Set down, word for word, each line from the top of the data through the line that has "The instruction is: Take"; omit every picture.

- _Given entries_:
== Segment start ==

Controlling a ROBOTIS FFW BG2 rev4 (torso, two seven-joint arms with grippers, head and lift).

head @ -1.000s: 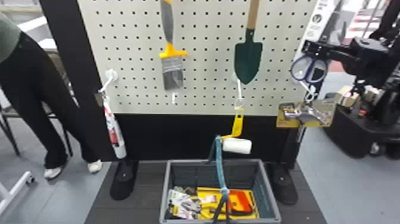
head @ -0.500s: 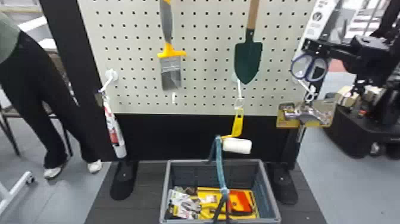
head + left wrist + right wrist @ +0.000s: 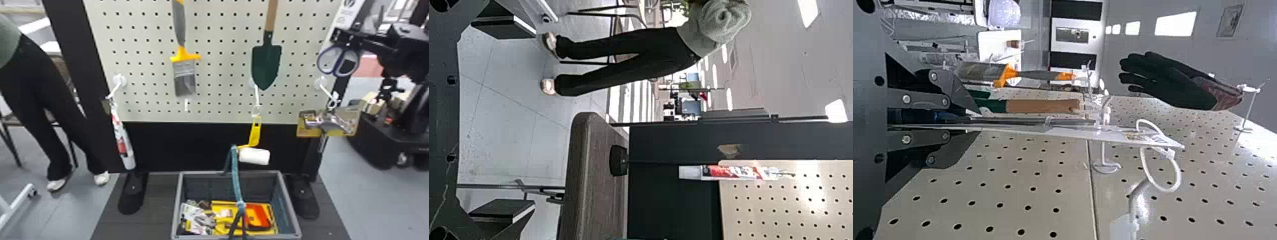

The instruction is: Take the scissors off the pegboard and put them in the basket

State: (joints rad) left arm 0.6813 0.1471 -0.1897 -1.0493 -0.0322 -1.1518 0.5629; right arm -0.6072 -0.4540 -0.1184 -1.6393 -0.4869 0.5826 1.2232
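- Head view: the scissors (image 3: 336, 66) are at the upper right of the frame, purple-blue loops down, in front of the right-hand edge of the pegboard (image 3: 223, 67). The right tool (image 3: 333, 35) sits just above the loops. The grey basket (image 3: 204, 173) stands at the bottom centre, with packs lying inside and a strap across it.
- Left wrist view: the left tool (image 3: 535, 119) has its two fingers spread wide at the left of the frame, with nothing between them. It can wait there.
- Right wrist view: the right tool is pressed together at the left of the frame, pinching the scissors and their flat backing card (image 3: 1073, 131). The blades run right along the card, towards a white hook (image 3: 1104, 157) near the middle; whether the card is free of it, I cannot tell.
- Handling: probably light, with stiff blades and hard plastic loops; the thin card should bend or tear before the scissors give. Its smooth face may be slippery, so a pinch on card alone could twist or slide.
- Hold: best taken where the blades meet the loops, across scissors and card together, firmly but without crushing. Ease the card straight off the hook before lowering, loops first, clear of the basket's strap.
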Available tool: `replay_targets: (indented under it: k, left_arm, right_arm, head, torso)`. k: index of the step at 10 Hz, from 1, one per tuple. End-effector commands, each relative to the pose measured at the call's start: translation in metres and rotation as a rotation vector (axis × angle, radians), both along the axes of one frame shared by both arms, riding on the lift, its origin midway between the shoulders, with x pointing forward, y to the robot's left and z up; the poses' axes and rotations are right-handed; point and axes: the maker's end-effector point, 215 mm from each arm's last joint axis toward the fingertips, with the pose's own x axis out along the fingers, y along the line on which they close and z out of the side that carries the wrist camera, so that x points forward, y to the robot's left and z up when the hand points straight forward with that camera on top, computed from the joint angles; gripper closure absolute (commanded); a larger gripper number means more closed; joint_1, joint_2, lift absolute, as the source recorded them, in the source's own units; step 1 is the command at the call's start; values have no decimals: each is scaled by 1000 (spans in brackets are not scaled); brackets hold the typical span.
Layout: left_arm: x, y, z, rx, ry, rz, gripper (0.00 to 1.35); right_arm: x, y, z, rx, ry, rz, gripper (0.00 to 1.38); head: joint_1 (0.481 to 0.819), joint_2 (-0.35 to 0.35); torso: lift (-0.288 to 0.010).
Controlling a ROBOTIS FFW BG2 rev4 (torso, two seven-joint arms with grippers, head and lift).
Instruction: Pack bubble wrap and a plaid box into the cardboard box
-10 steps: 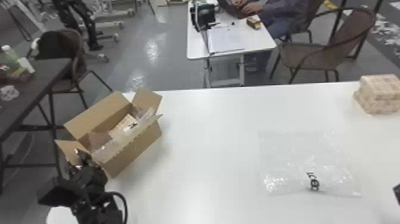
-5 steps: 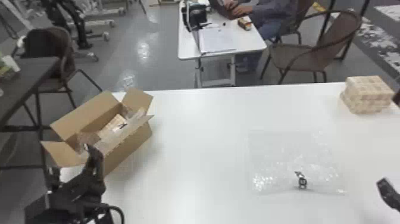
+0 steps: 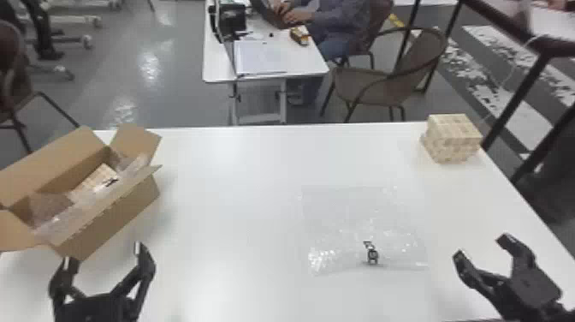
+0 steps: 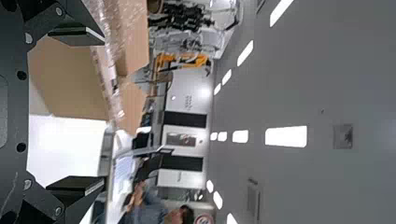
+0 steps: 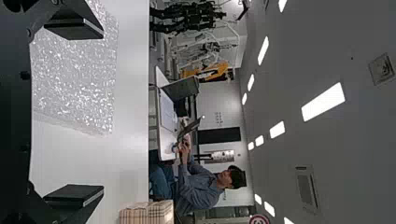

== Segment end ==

- _Task output_:
Controlling a ROBOTIS FFW BG2 rev4 (torso, two seven-joint arms with grippers, head and lift).

head @ -1.000s: 
head @ -0.500s: 
head + left wrist + right wrist @ +0.000s: 

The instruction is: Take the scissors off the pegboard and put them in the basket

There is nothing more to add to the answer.